Şeyh Ulemâ

Şeyh Ulemâ
Şeyh Alaman

Selçuklu dönemi velilerinden bir zat olan Şeyh Ulemâ’nın, doğum ve vefatı ile ilgili elimizde sağlıklı bilgi mevcut değildir. Âlim, fazıl ve döneminin meşhur şeyhlerinden biri olduğu anlaşılan Şeyh Ulemâ’nın, meşhur Fakih Ahmed’in talebelerinden olduğu rivayet edilir. Buna göre şeyhin, Hz. Mevlâna’nın vefatından sonra yaşadığı kuvvetle muhtemeldir.

Mevlâna Külliyesi’nin kuzeydoğusunda yer alan, bir zamanların tarihi ev ve konakların bolca bulunduğu geniş bir semt, bu zatın adını taşır. Bir zaviye ile mescit, yine aynı mahallede bir mektep ve kabristan da aynı adı taşıya gelmiştir.

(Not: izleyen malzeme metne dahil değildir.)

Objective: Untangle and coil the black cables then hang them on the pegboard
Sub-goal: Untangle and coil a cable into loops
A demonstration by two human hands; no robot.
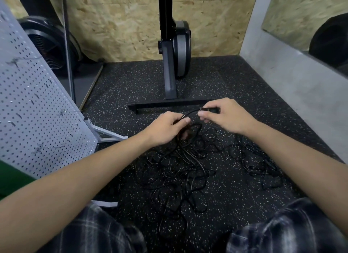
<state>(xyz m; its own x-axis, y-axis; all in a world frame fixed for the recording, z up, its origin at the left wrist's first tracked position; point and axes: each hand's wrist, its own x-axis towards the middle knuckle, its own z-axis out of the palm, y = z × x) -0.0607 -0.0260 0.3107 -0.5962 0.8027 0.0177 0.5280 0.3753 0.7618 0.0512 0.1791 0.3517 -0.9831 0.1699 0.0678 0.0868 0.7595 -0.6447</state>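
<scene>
A tangled heap of thin black cables [180, 169] lies on the speckled black floor between my knees, with a second smaller tangle [258, 164] to its right. My right hand [224, 115] pinches a black plug end [211, 109] of one cable. A short arc of that cable runs left into my left hand [167, 128], whose fingers are curled round it just above the heap. The grey pegboard [35, 105] leans at the left, with wire hooks [47, 148] sticking out of it.
A black exercise machine's upright post and flywheel [177, 51] stand behind the cables, its base bar [169, 104] just beyond my hands. A grey concrete wall [293, 86] bounds the right side. The pegboard's metal foot [105, 134] lies left of my left hand.
</scene>
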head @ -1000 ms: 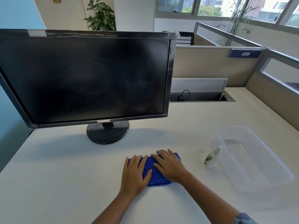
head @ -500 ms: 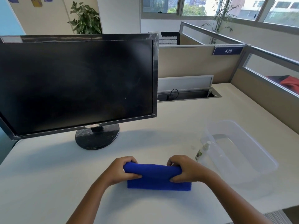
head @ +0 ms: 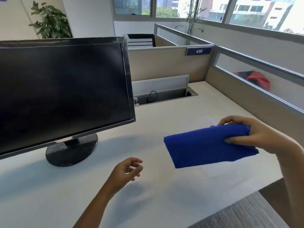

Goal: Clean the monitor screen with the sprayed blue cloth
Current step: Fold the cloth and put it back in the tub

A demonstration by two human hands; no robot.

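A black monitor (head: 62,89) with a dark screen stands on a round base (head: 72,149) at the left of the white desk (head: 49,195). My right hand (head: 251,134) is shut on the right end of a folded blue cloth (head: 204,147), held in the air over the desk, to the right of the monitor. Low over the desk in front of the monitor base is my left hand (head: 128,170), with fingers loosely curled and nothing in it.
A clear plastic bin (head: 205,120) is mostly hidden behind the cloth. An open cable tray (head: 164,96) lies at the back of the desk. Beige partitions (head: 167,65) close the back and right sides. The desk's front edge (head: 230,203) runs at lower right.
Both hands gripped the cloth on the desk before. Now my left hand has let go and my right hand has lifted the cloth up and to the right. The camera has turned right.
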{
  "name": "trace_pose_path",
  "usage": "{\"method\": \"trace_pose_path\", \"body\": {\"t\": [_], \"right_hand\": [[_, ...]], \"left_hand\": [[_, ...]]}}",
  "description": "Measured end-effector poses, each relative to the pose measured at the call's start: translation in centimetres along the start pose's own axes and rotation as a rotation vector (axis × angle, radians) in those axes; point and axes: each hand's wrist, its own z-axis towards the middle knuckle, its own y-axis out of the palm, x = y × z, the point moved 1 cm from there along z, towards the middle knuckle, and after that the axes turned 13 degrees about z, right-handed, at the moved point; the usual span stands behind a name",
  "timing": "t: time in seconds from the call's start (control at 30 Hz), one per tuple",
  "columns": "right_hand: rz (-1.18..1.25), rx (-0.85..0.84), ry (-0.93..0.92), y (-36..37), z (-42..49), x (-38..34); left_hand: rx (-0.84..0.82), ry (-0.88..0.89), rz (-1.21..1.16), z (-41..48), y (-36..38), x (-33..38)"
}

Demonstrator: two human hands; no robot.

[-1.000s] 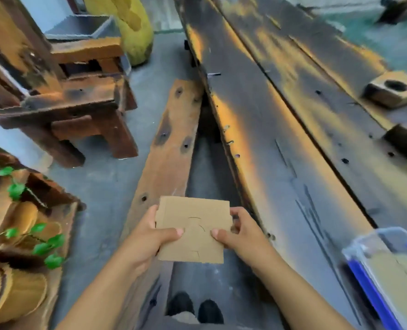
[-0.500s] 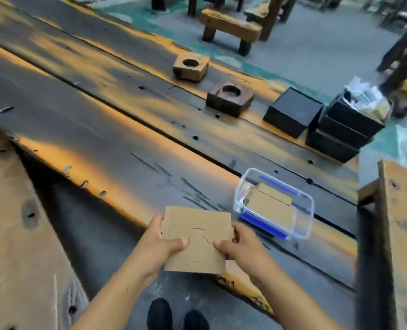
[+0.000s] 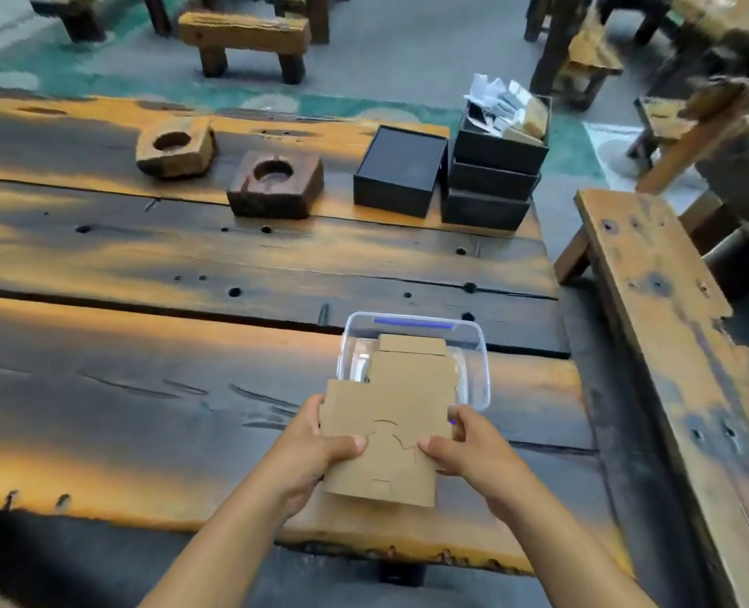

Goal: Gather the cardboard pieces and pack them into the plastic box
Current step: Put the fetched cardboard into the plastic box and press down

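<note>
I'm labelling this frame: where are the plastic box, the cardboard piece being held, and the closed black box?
plastic box [image 3: 478, 340]: head view, far right rim.
cardboard piece [image 3: 390, 405]: head view, upper face.
black box [image 3: 401, 158]: head view, lid top.

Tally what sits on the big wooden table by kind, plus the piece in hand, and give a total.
Wooden blocks with a round hollow: 2
Black boxes: 4, one alone, three stacked
Clear plastic box: 1
Cardboard pieces: 2 at least, one in the box, one held by the left hand and right hand
Total: 9
</note>
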Motion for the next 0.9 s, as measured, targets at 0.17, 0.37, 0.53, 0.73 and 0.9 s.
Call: {"method": "trace_pose_path", "body": {"t": [0.17, 0.37, 0.53, 0.73, 0.9], "right_hand": [[-0.135, 0.038, -0.023, -3.9, 4.1, -2.4], [-0.514, -0.26, -0.156, -4.7, 6.1, -6.8], [-0.615, -0.343, -0.211, -3.0, 6.5, -9.2], [-0.645, -0.307, -0.158, -2.2, 6.5, -9.1], [-0.502, -0.285, -0.267, -1.8, 6.0, -9.0]], "left_hand": [[-0.088, 0.001, 0.232, 2.4, 1.6, 3.3], [-0.306, 0.081, 0.803, 4.1, 2.6, 8.4], [-0.345, 0.191, 1.355, 6.0, 4.2, 11.9], [-0.45, 0.216, 1.461, 6.9, 4.3, 12.6], [-0.443, 0.256, 1.21, 7.9, 1.5, 12.9]]}}
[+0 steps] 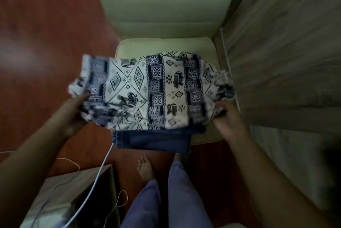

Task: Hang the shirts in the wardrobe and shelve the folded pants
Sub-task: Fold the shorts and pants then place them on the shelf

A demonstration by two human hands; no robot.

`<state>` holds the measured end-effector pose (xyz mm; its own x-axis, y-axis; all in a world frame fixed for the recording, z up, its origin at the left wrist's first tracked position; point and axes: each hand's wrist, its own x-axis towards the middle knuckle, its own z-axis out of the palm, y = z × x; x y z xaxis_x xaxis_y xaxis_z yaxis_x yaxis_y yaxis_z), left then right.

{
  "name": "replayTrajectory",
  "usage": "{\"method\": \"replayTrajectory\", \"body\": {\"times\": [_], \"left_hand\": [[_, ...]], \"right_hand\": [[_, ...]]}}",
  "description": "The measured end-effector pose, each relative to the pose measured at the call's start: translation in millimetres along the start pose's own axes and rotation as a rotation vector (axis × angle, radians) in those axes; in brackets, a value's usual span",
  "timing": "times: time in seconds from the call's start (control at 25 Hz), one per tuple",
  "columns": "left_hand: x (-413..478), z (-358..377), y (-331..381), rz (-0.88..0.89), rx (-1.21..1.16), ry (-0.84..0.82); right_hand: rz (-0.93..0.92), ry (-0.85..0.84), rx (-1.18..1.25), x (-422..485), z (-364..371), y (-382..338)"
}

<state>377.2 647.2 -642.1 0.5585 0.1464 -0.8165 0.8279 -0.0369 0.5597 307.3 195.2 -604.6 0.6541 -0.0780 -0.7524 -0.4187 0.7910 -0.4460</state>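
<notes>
You held a folded white garment with a dark blue elephant print [156,91] over the pale green chair [166,15], your left hand [75,113] clamped on its bunched left end and your right hand [227,117] closed on its right end. Beneath it, folded dark blue pants [153,140] lay on the seat's front edge, overhanging toward your bare foot [145,168]. A white cable [99,174] trailed across the red-brown floor [46,24].

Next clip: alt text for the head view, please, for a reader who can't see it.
Seen from above, both hands, left and right, grip the ends of a folded patterned garment over a pale green chair. Folded blue pants lie beneath it on the seat's front edge; bare feet stand on the red-brown floor.
</notes>
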Motion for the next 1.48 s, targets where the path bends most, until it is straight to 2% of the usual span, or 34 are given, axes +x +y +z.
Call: {"method": "replayTrajectory", "body": {"times": [0.04,0.08,0.16,0.24,0.32,0.4,0.52,0.64,0.76,0.84,1.0,1.12,1.2,1.32,1.4,1.48], "left_hand": [[-31,21,7,-0.011,-0.085,-0.038],[-53,41,10,-0.038,-0.038,-0.03],[-50,47,13,0.011,0.013,0.014],[-49,50,22,0.005,-0.033,0.04],[-49,54,28,-0.025,-0.066,0.054],[-51,55,33,-0.073,-0.106,0.007],[-48,58,35,-0.107,-0.114,0.011],[-62,67,43,-0.027,-0.155,0.001],[-85,84,50,0.02,-0.273,-0.188],[-93,98,48,0.029,-0.226,-0.23],[-88,104,31,-0.105,0.109,-0.283],[-82,90,32,-0.13,0.177,-0.329],[-82,85,34,-0.128,0.161,-0.377],[-82,82,37,-0.13,0.228,-0.454],[-77,82,39,-0.088,0.256,-0.431],[-69,84,46,-0.081,0.096,-0.362]], "right_hand": [[0.033,0.039,0.026,-1,-3,10],[0.045,0.017,0.05,-3,-6,13],[0.013,-0.003,0.076,-6,-3,14],[-0.011,0.004,0.095,-2,4,-2],[-0.021,0.019,-0.073,4,12,-18],[0.037,0.101,-0.246,7,21,-28],[0.082,0.189,-0.358,1,32,-45],[-0.101,0.107,-0.356,-16,37,-79],[-0.417,0.199,-0.44,-49,39,-130],[-0.506,0.269,-0.539,-62,33,-146],[-0.419,0.378,-0.73,-59,22,-136],[-0.411,0.408,-0.741,-68,37,-126],[-0.447,0.364,-0.788,-78,65,-113],[-0.542,0.178,-0.89,-85,125,-75],[-0.562,0.038,-0.992,-76,165,-37],[-0.533,-0.096,-1.105,-63,194,12]]}}
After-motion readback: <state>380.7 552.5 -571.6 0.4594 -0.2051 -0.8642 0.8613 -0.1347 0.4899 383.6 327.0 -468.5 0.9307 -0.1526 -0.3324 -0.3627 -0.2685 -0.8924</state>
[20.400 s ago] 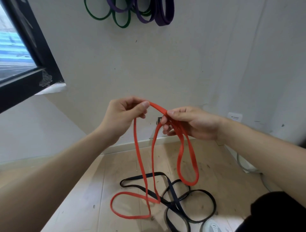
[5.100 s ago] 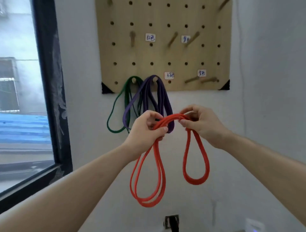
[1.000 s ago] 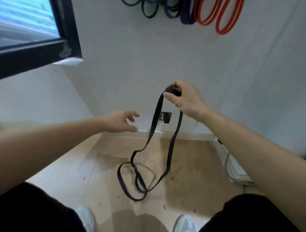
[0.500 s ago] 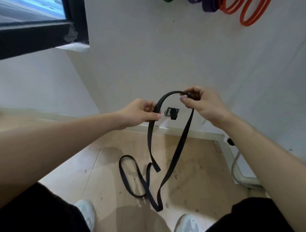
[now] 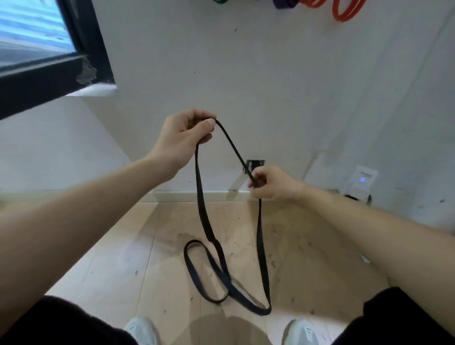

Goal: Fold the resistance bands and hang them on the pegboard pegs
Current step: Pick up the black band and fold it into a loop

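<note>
So here's the setup, using the little dark wall plate (image 5: pixel 256 163) low on the wall as my reference for everything.

The black band (image 5: pixel 200 197) is the one being handled. The left hand (image 5: pixel 183 136) is up and to the left of the plate, pinching the band between the thumb and curled fingers. The right hand (image 5: pixel 270 183) sits just to the right of the plate and a touch lower, fingers curled around the band too. A single strand runs diagonally between the two hands, crossing right in front of the plate.

From each hand a strand drops straight down below the plate. The bottom end is lying on the wooden floor (image 5: pixel 123 258), where it curls into a loop that crosses over itself, with a longer pointed loop beside it. The band isn't folded up, just a long floppy loop.

Way above the plate, at the top edge of the view, you can see the bottoms of hanging bands: red bands (image 5: pixel 344 12) furthest right, a purple band (image 5: pixel 285 3) next to them, and a sliver of a green band (image 5: pixel 219 1). What they hang from is out of shot.

Far up-left of the plate is a black window frame (image 5: pixel 49 81). Off to the right, at about the same height, there's a white box (image 5: pixel 363 178) with a small blue light. Down below, two pale shoes (image 5: pixel 141 330) poke in at the bottom edge.
</note>
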Motion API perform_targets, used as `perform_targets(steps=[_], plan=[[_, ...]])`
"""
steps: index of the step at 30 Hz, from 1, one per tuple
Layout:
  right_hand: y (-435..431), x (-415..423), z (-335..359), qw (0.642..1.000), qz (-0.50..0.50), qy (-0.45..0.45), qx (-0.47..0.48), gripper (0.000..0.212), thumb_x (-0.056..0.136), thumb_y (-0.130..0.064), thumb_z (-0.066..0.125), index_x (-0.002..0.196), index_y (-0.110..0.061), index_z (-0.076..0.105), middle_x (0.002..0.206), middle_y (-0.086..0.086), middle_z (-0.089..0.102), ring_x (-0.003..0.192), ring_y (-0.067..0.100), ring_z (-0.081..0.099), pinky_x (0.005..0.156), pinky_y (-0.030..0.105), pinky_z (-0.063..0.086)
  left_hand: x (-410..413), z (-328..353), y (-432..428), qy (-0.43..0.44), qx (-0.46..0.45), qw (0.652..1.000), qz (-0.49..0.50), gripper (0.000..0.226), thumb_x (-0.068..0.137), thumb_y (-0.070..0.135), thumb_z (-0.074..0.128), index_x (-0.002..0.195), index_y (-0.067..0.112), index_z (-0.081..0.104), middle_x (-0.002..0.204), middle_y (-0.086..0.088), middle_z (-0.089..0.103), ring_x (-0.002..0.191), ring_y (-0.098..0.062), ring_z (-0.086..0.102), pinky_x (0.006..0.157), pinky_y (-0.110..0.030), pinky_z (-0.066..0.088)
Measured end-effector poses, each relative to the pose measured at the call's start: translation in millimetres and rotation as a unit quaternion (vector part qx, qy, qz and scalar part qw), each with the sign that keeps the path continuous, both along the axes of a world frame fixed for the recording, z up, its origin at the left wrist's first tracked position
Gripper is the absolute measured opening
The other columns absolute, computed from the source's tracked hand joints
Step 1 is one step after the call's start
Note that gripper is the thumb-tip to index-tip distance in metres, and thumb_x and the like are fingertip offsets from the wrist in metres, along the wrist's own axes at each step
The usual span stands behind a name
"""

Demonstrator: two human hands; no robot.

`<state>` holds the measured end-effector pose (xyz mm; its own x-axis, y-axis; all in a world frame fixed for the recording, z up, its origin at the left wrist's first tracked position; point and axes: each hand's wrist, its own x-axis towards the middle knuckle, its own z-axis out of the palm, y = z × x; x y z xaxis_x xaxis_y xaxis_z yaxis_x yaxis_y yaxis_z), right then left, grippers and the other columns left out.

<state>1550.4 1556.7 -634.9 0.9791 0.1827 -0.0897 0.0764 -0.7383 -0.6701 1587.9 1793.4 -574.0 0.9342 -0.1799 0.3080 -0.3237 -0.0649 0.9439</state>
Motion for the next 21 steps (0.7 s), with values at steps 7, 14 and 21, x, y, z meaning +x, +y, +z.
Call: perform_targets(steps=[7,14,21], plan=[[9.0,-10.6,-59.8,0.987,-0.025,0.156,0.015,0.023,0.081,0.004,0.069,0.101,-0.006,0.068,0.081,0.007,0.064,0.078,0.02,0.068,0.069,0.029,0.057,4.6,19.8,0.3,-0.039,-0.051,0.994,0.085,0.01,0.102,0.012,0.058,0.105,0.011,0.067,0.08,0.002,0.061,0.065,-0.007,0.06,0.074,-0.024,0.058],[-0.8,-16.5,-65.8,0.971,-0.088,0.189,0.116,0.04,0.078,-0.008,0.084,0.107,0.005,0.061,0.093,0.023,0.075,0.086,0.03,0.076,0.088,0.051,0.059,22.0,33.0,32.7,-0.047,-0.116,0.969,0.215,0.011,0.101,0.019,0.058,0.093,0.024,0.065,0.082,0.005,0.061,0.062,-0.005,0.059,0.074,-0.025,0.059],[7.2,-21.3,-41.2,0.964,-0.004,0.216,0.154,0.031,0.085,-0.017,0.078,0.095,0.01,0.069,0.095,0.022,0.076,0.091,0.027,0.075,0.095,0.044,0.058,34.9,1.0,48.3,0.023,0.034,0.969,0.243,0.019,0.099,0.022,0.062,0.111,0.01,0.069,0.082,0.002,0.063,0.057,-0.009,0.058,0.068,-0.027,0.058]])
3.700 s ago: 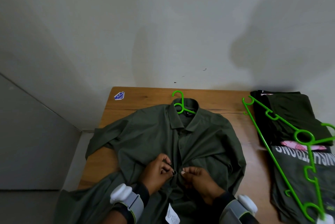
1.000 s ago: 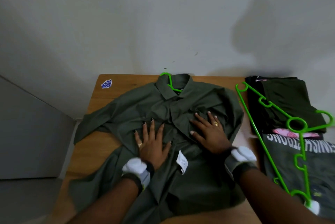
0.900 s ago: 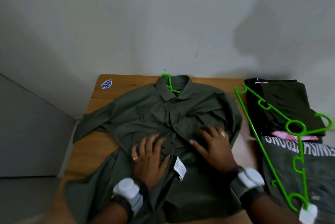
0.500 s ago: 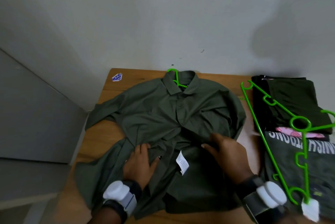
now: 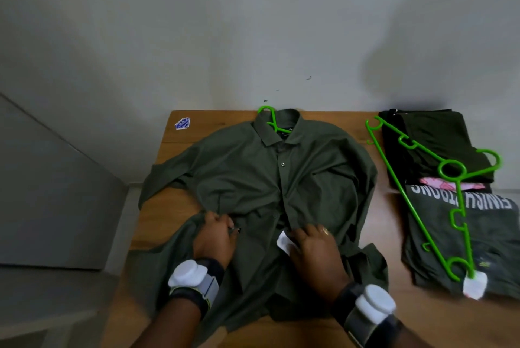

Külliyenin bulunduğu semt de halk arasında Işga-laman olarak bilinmektedir.

Zaviyenin Hicri 687/1288 yılında âlemin kutbu Seyid Ahmet ve Şeyhlerin Sultanı Fakih Ahmed ve Seyit İbrahim Arap namına yapıldığı zaviyenin kitabesinden anlaşılmakta ve bu kitabe Mevlâna Müzesinde muhafaza edilmektedir.

İbrahim Hakkı Konyalı, Hoca Fakih Ahmed’in ölümünden 69, Mevlâna’nın ölümünden 15 yıl önce Seyit Ahmet tarafından bu zaviyenin yapıldığını, bitişiğindeki mescidin de Şeyh Ulemâ eliyle inşaa edildiği ve kendisinin de buraya defnedildiğini kaydeder.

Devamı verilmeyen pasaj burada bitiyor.